*REQUIRED WORK:*
Would you please reproduce all the entries exactly, leaving the pictures out?

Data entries
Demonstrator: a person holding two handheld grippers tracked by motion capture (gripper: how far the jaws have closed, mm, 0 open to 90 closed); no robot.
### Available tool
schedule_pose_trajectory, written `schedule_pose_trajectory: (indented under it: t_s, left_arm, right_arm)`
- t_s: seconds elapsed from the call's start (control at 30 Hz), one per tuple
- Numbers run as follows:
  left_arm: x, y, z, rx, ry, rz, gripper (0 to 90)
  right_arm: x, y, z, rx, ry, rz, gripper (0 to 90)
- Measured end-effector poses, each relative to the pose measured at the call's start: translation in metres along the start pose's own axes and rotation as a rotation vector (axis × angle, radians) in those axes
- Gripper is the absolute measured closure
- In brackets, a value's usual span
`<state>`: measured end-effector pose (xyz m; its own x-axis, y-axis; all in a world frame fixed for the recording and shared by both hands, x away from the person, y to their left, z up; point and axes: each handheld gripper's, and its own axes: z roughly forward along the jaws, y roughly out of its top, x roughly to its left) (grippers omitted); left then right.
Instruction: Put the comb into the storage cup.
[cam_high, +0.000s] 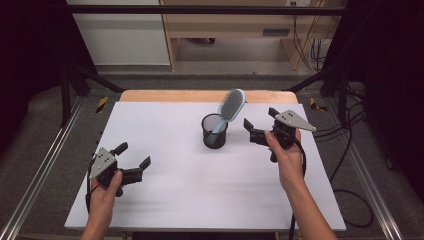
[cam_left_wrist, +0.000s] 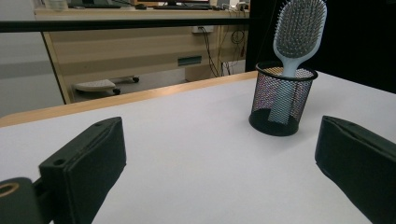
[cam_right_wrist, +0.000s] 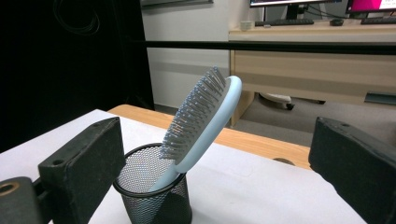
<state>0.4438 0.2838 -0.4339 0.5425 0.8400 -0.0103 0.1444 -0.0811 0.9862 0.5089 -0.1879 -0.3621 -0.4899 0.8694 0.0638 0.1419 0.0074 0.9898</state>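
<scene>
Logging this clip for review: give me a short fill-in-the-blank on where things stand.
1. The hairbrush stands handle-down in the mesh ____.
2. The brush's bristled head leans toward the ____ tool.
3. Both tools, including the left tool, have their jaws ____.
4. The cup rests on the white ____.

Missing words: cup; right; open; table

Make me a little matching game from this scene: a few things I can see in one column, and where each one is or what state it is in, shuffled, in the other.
Things:
1. hairbrush
2. mesh cup
3. left gripper
4. right gripper

Places or states:
A. held open just right of the cup
B. stands in the cup, handle down, leaning
C. held open near the table's front left
D. black, upright near the middle of the white table

Pairs: 1-B, 2-D, 3-C, 4-A
</scene>
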Motion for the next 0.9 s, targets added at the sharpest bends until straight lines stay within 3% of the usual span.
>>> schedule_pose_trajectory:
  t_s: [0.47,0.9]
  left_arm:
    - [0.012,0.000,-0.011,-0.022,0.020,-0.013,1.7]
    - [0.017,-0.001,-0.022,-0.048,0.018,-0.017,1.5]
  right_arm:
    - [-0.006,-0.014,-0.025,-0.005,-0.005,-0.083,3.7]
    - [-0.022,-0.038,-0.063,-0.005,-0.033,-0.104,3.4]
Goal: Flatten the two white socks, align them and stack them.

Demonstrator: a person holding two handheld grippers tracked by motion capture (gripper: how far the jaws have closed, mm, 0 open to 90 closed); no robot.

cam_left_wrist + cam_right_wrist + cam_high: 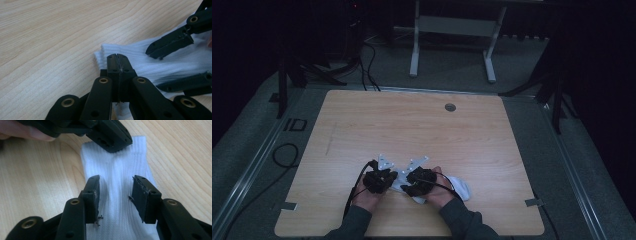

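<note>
two grippers: both are sitting low over the near middle of the table (362,115), one in each hand, tips turned toward each other.
one sock: a white sock (150,62) is lying flat on the wood, with its ribbed cuff end pointing toward the left gripper.
sock look: fine lengthwise ribs are running along it; the cloth is plain white, and the cuff edge is showing as a doubled layer in the left gripper view.
left gripper (117,58): its jaws are pressing together, pads meeting with no gap, and the tips are resting on the cuff corner of the sock; whether cloth is pinched between them i cannot tell.
right gripper (116,192): its jaws are standing part-way apart, straddling the sock, with the ribbed cloth lying between the pads and not squeezed by them.
sock place: it is lying under and between both sets of tips, trailing off past the right gripper toward the right hand (439,192).
one grommet hole (450,107): it is sitting well beyond both grippers, near the far edge.
</note>
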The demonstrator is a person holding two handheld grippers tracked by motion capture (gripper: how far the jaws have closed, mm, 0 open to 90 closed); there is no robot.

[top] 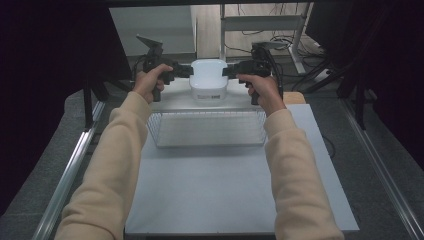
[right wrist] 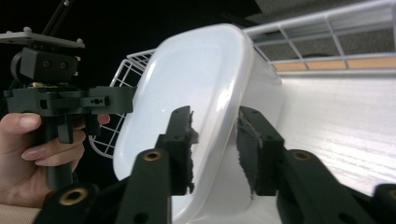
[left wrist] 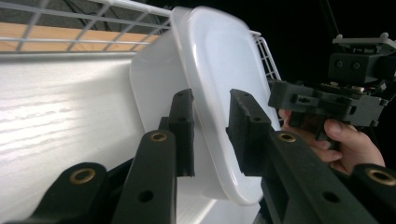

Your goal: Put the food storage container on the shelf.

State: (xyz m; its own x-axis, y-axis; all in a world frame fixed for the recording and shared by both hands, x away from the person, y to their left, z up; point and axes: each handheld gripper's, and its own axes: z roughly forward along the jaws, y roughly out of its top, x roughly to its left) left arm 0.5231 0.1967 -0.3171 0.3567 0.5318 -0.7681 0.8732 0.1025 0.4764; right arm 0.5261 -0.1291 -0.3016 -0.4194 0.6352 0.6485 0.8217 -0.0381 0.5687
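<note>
A white plastic container (top: 209, 80) with a smooth lid stands just beyond a wire basket (top: 207, 144), and I cannot tell whether it rests on the table. My left gripper (top: 187, 71) reaches in from its left side. In the left gripper view the lid's rim (left wrist: 219, 56) passes between the jaws of the left gripper (left wrist: 212, 95), with gaps on both sides. My right gripper (top: 228, 70) comes in from the other side. Its jaws (right wrist: 215, 113) straddle the container's rim (right wrist: 187, 70) the same way, without the pads pressing on it.
The white wire basket lies on a pale board (top: 215, 190) between the person's forearms. Metal rails (top: 65, 175) run along both sides of the table. A desk frame and cables (top: 280, 35) stand behind the container. The basket's wire (left wrist: 93, 23) runs close past the container.
</note>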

*OUTPUT:*
Demonstrator: a person holding two handheld grippers tracked by motion capture (gripper: how far the jaws have closed, mm, 0 open to 90 closed); no robot.
### Available tool
schedule_pose_trajectory, written `schedule_pose_trajectory: (indented under it: t_s, left_arm, right_arm)`
- t_s: seconds elapsed from the call's start (control at 30 Hz), one per tuple
- Numbers run as follows:
  left_arm: x, y, z, rx, ry, rz, gripper (0 to 90)
  right_arm: x, y, z, rx, ry, rz, gripper (0 to 90)
- Measured end-effector poses, each relative to the pose measured at the call's start: translation in metres along the start pose's own axes and rotation as a rotation vector (axis × angle, radians) in those axes
- Gripper is the absolute measured closure
- In brackets, a value's usual span
`<state>`: measured end-effector pose (xyz m; its own x-axis, y-axis; all in a world frame fixed for the recording and shared by both hands, x away from the person, y to their left, z up; point and axes: each handheld gripper's, and its own axes: z roughly forward along the jaws, y roughly out of its top, x roughly to its left) (grippers omitted); left then right.
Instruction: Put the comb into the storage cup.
[cam_high, +0.000s] 
[cam_left_wrist, +0.000s] 
[cam_right_wrist, +0.000s] 
<state>0.4438 0.2838 -0.4339 0.5425 0.8400 -0.0103 0.1444 -0.0811 0.9862 0.5089 -0.1879 -0.3621 -0.4899 0.8694 0.0638 0.1419 0.0074 0.9898</state>
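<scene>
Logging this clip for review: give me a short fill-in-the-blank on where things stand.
1. The hairbrush stands handle-down in the mesh ____.
2. The brush's bristled head leans toward the ____ tool.
3. Both tools, including the left tool, have their jaws ____.
4. The cup rests on the white ____.

Missing words: cup; right; open; table

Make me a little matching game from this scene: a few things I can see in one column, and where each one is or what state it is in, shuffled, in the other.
Things:
1. hairbrush
2. mesh cup
3. left gripper
4. right gripper

Places or states:
A. held open just right of the cup
B. stands in the cup, handle down, leaning
C. held open near the table's front left
D. black, upright near the middle of the white table

Pairs: 1-B, 2-D, 3-C, 4-A
</scene>
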Motion for the next 0.9 s, targets added at the sharpest bends until straight lines stay within 3% of the usual span.
>>> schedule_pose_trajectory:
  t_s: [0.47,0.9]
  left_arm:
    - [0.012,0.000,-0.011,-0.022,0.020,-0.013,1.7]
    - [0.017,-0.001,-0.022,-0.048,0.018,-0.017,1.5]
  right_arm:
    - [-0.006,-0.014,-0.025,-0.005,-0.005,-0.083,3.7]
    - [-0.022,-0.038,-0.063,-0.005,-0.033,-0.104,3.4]
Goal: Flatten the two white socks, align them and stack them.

Demonstrator: a person holding two handheld grippers tracked by motion capture (gripper: how far the jaws have closed, mm, 0 open to 90 closed); no robot.

cam_left_wrist + cam_right_wrist + cam_high: 

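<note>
two grippers: both are sitting low over the near middle of the table (362,115), one in each hand, tips turned toward each other.
one sock: a white sock (150,62) is lying flat on the wood, with its ribbed cuff end pointing toward the left gripper.
sock look: fine lengthwise ribs are running along it; the cloth is plain white, and the cuff edge is showing as a doubled layer in the left gripper view.
left gripper (117,58): its jaws are pressing together, pads meeting with no gap, and the tips are resting on the cuff corner of the sock; whether cloth is pinched between them i cannot tell.
right gripper (116,192): its jaws are standing part-way apart, straddling the sock, with the ribbed cloth lying between the pads and not squeezed by them.
sock place: it is lying under and between both sets of tips, trailing off past the right gripper toward the right hand (439,192).
one grommet hole (450,107): it is sitting well beyond both grippers, near the far edge.
</note>
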The demonstrator is a person holding two handheld grippers tracked by motion capture (gripper: how far the jaws have closed, mm, 0 open to 90 closed); there is no robot.

[top] 
[right wrist] 
[left wrist] 

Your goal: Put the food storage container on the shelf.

State: (xyz m; its own x-axis, y-axis; all in a world frame fixed for the recording and shared by both hands, x away from the person, y to their left, z up; point and axes: each handheld gripper's, and its own axes: z roughly forward along the jaws, y roughly out of its top, x roughly to its left) left arm 0.5231 0.1967 -0.3171 0.3567 0.5318 -0.7681 0.8732 0.1025 0.4764; right arm 0.5261 -0.1291 -0.3016 -0.4194 0.6352 0.6485 0.8217 -0.0381 0.5687
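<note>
A white plastic container (top: 209, 80) with a smooth lid stands just beyond a wire basket (top: 207, 144), and I cannot tell whether it rests on the table. My left gripper (top: 187, 71) reaches in from its left side. In the left gripper view the lid's rim (left wrist: 219, 56) passes between the jaws of the left gripper (left wrist: 212, 95), with gaps on both sides. My right gripper (top: 228, 70) comes in from the other side. Its jaws (right wrist: 215, 113) straddle the container's rim (right wrist: 187, 70) the same way, without the pads pressing on it.
The white wire basket lies on a pale board (top: 215, 190) between the person's forearms. Metal rails (top: 65, 175) run along both sides of the table. A desk frame and cables (top: 280, 35) stand behind the container. The basket's wire (left wrist: 93, 23) runs close past the container.
</note>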

What was produced is the complete output.